Interview: Geoffrey Qhena
What avenues and challenges are there to establish new trading partners?
GEOFFREY QHENA: The economic challenges in Europe and the US are forcing South African companies to look at alternative markets and partners to diversify risk and create new avenues for growth.
Trade within the SADC (Southern Africa Development Community) is very important because African countries do not trade to the extent that they should. With the exception of Nigeria, African economies are relatively small at the individual level, so it makes sense to cooperate to achieve mutual economic growth. There are, of course, many challenges to doing this – poor physical infrastructure, tariff protection, Customs restrictions, language barriers and the harmonisation of law. But SADC has been looking to overcome these hurdles by creating trade blocs to facilitate the movement of goods and services. Overall, I believe dialogue is moving in the right direction; now the implementation must happen, which is where financing comes in. Financial institutions can provide the capital needed to enable regional investment projects to get off the ground, and the IDC is cooperating with other development financing institutions in Africa and Europe to achieve this.
Alternatively, cooperation between BRICS (Brazil, Russia, India, China and South Africa) members and the prospect of a BRICS development bank is another promising avenue for growth. With proven expertise in banking and finance, South Africa has an opportunity to leverage its position within the group and play a leadership role in BRICS project financing. Further integration of these high-growth countries will open up markets, but it is early in this process and there are still many considerations to be made.
How has the trade environment within SADC evolved over the course of its history?

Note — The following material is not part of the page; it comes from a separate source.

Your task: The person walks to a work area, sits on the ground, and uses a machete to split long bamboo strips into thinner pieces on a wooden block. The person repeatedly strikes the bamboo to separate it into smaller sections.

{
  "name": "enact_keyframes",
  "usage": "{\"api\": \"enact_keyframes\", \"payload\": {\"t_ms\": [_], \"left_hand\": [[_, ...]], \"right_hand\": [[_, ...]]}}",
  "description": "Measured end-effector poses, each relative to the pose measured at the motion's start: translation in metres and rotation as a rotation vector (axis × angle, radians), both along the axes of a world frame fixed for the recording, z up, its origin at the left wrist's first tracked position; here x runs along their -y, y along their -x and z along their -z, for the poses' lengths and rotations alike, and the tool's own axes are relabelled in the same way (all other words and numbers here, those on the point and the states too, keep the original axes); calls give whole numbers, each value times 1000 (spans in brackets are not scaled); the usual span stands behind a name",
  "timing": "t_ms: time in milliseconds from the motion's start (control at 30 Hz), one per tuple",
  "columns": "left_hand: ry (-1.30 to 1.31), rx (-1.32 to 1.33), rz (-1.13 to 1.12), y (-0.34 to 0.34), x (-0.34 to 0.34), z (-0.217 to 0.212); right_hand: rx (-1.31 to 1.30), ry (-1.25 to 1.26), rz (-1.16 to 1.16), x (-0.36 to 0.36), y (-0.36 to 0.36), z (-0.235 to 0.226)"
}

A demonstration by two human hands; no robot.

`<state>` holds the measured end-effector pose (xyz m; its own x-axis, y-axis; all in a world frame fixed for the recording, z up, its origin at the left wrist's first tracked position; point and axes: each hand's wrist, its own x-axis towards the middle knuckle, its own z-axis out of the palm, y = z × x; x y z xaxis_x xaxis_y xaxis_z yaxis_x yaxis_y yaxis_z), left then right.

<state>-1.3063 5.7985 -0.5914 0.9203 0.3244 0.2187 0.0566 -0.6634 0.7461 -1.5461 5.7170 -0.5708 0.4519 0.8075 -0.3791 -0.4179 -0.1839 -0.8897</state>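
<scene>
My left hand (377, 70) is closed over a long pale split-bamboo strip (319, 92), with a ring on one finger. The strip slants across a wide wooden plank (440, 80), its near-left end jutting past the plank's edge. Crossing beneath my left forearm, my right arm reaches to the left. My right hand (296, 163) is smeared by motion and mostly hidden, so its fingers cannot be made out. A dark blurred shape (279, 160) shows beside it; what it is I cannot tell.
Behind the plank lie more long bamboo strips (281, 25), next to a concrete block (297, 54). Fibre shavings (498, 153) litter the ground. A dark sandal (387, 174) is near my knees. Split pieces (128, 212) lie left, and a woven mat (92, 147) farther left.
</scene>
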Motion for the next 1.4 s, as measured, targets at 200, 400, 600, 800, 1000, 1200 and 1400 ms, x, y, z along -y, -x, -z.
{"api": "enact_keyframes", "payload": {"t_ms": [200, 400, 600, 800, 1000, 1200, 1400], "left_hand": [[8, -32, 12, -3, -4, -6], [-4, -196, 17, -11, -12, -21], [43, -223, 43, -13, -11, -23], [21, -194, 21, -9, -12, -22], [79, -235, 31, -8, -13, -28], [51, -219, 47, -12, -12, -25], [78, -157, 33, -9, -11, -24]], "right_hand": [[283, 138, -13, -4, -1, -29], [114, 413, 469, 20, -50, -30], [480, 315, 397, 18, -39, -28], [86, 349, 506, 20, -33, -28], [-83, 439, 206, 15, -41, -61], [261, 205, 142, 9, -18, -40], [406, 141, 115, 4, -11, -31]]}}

QHENA: The stakeholders are waking up to the issue of economies of scale and the fact you cannot do everything single-handedly. For example, South Africans are working with Ghanaians regarding inputs for their developing mining sector, so the lines of communication and partnership roles are very clear.
Formerly, decision makers were fixed on doing it alone, but now they understand the interdependency of the international economy and the benefits of collaborative financing. Governments increasingly appreciate the need for cooperation.

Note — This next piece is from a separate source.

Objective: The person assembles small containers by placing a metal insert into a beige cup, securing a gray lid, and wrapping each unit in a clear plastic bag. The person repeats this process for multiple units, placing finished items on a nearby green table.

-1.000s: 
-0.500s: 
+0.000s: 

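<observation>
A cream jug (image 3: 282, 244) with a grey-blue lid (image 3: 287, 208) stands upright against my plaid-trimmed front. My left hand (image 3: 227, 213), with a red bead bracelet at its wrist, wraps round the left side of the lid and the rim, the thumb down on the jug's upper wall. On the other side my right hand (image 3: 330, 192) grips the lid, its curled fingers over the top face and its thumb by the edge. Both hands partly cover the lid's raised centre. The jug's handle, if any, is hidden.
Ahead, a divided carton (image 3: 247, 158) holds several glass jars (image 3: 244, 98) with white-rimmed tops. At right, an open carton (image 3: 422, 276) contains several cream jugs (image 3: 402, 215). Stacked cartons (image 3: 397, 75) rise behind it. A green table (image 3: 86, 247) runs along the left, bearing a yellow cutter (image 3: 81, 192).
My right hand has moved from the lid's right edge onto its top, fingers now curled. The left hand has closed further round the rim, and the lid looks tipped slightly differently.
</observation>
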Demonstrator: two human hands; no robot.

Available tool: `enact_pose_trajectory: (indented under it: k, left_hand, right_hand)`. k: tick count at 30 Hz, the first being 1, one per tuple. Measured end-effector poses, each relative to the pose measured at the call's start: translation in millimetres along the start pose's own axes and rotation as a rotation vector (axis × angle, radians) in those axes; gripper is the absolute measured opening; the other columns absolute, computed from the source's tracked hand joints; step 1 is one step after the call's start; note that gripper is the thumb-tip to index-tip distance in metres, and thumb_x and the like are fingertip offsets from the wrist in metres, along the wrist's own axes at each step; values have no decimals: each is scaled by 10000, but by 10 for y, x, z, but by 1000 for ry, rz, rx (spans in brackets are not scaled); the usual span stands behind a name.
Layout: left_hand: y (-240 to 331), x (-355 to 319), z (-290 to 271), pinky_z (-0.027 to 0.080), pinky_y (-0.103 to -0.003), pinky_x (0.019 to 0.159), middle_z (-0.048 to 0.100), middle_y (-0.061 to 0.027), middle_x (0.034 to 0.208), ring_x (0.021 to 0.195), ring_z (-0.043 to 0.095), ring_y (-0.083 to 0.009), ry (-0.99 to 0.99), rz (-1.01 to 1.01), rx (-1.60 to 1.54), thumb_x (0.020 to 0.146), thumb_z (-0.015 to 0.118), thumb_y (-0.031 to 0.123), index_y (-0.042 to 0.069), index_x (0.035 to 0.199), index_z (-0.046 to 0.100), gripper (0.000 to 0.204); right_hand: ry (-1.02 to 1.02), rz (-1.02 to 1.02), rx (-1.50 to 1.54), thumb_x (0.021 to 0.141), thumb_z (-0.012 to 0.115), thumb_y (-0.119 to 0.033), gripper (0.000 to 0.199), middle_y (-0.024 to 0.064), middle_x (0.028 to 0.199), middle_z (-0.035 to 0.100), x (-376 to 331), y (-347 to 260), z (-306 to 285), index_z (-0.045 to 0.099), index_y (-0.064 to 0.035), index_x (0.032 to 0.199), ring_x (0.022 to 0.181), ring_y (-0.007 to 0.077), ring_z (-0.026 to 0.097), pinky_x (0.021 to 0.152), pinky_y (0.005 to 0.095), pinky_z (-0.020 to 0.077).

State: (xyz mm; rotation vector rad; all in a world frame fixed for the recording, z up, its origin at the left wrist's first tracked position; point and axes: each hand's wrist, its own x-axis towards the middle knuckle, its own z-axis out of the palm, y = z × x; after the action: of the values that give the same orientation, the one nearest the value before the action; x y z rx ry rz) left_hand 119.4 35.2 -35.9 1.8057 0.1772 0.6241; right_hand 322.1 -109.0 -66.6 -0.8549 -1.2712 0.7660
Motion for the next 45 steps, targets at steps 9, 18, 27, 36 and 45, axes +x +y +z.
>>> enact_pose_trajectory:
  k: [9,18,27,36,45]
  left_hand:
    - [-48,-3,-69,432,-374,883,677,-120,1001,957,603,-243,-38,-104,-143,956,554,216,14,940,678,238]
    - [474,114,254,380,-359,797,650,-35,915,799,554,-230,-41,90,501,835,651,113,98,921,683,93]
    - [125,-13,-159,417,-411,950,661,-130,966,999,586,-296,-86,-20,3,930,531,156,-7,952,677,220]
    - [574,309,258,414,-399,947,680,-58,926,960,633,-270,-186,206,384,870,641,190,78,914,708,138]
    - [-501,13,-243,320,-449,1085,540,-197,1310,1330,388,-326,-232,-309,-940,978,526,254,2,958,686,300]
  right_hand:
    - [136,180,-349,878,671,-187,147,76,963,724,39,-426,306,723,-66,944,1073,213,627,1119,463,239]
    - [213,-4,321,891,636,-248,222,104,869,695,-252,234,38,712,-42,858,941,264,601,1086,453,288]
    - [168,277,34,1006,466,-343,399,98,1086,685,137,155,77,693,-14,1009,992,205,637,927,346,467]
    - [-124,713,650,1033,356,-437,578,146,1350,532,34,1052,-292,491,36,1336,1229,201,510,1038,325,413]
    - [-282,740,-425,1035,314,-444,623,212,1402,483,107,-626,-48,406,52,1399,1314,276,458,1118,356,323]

Take the case of solar panel production in South Africa. South Africa is investing in solar power generation, although it realises that it makes no commercial sense to compete with China in attempting to manufacture panels domestically. Within the solar space, however, all the secondary components of the panel can be manufactured domestically, which helps create downstream industry and employment. Given the level of governmental investment, we must push for beneficiation where possible.

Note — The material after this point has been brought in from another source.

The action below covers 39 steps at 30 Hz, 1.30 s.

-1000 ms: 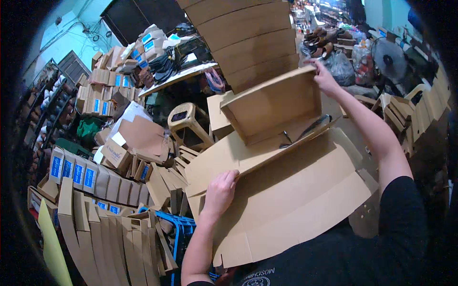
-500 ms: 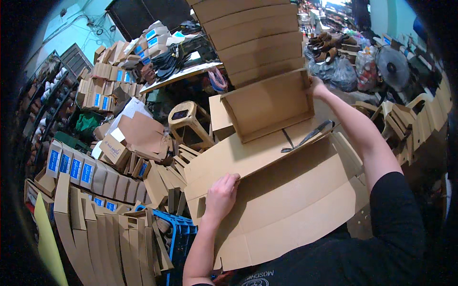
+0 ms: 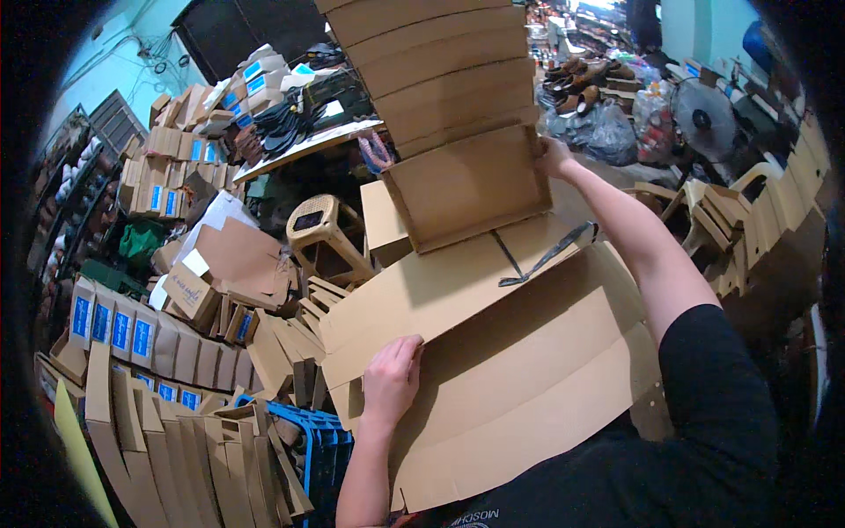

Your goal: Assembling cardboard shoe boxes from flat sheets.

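Observation:
A shallow open cardboard box (image 3: 471, 189) stands tilted, its hollow side facing me, against a tall stack of similar cardboard boxes (image 3: 440, 62). The fingers of my right hand (image 3: 556, 160) are closed on its upper right end. Below it, in front of my body, lies a large open cardboard carton (image 3: 519, 378) with a wide flap (image 3: 422, 290). My left hand (image 3: 393, 377) is closed on the near edge of that flap, fingertips curled over it. A dark strap (image 3: 550, 255) lies across the flap's right part.
A beige plastic stool (image 3: 326, 233) stands beyond the carton. To the left are a blue crate (image 3: 308, 431), a row of cardboard boxes (image 3: 167, 440) and labelled boxes (image 3: 123, 326). A fan (image 3: 702, 119), bagged items (image 3: 612, 136) and brown shoes (image 3: 576, 84) sit at the far right.
The whole view has shifted slightly, so most things appear further left. Both hands keep their holds, and the shallow box stays against the stack.

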Motion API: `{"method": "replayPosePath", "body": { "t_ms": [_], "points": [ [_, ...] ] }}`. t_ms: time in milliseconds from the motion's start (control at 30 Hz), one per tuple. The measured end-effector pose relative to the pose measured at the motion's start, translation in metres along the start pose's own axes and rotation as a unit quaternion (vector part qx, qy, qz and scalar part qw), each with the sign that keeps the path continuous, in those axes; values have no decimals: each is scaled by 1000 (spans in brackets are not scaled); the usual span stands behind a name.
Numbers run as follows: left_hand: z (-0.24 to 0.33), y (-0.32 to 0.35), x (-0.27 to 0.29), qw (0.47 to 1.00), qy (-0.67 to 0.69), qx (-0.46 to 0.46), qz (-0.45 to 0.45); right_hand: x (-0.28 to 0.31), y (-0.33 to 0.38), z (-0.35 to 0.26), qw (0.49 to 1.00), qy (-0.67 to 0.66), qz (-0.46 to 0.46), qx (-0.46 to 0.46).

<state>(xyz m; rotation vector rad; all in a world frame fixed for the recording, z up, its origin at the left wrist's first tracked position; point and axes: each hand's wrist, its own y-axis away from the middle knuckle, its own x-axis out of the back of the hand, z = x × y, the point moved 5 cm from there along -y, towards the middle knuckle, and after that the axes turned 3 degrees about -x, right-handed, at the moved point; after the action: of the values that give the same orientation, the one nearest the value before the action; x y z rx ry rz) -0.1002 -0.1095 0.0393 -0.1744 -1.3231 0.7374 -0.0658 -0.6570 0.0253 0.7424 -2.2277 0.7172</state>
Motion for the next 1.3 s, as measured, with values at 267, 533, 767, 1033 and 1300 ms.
{"method": "replayPosePath", "body": {
  "t_ms": [267,533,767,1033,1300],
  "points": [
    [0,10,0,1000,1,15,-2,38,67,-62,975,-116,-190,-8],
    [-46,-1,40,986,96,131,-36,121,112,-26,992,-67,16,110],
    [-53,-20,33,989,74,77,-105,152,221,-83,964,0,55,258],
    [-49,-31,11,993,71,58,-68,125,372,-110,857,76,-318,398],
    [-42,-3,107,843,416,341,15,193,322,-77,962,67,54,257]
  ]
}}
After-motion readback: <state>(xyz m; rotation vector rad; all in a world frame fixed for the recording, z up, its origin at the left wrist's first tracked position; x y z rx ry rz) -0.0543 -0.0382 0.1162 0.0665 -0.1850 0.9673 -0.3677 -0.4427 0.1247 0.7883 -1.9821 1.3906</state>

Have the right industries been identified for moving up the value chain?
QHENA: Due to a lack of domestic processing infrastructure, raw materials and minerals are being exported unprocessed; therefore, value-add processing should be a key component of our industrial growth path.
Industrial policy is always a difficult balance to get right; sometimes target industries may not be the most competitive. But the impact they make, either directly or indirectly, on the economy of the nation as a whole warrant assistance to grow or to sustain them.
For instance, the textiles industry is quite important to the South African economy. While it is not identified under the Industrial Policy Action Plan (IPAP) as a growth sector, it is one to be sustained because of the jobs it creates and because it sources raw materials domestically. In response to this situation, the Department of Trade and Industry (DTI) has developed an initiative to help enhance its competitiveness through modernisation, and to develop niche areas to drive sales on the basis of scarcity rather than price.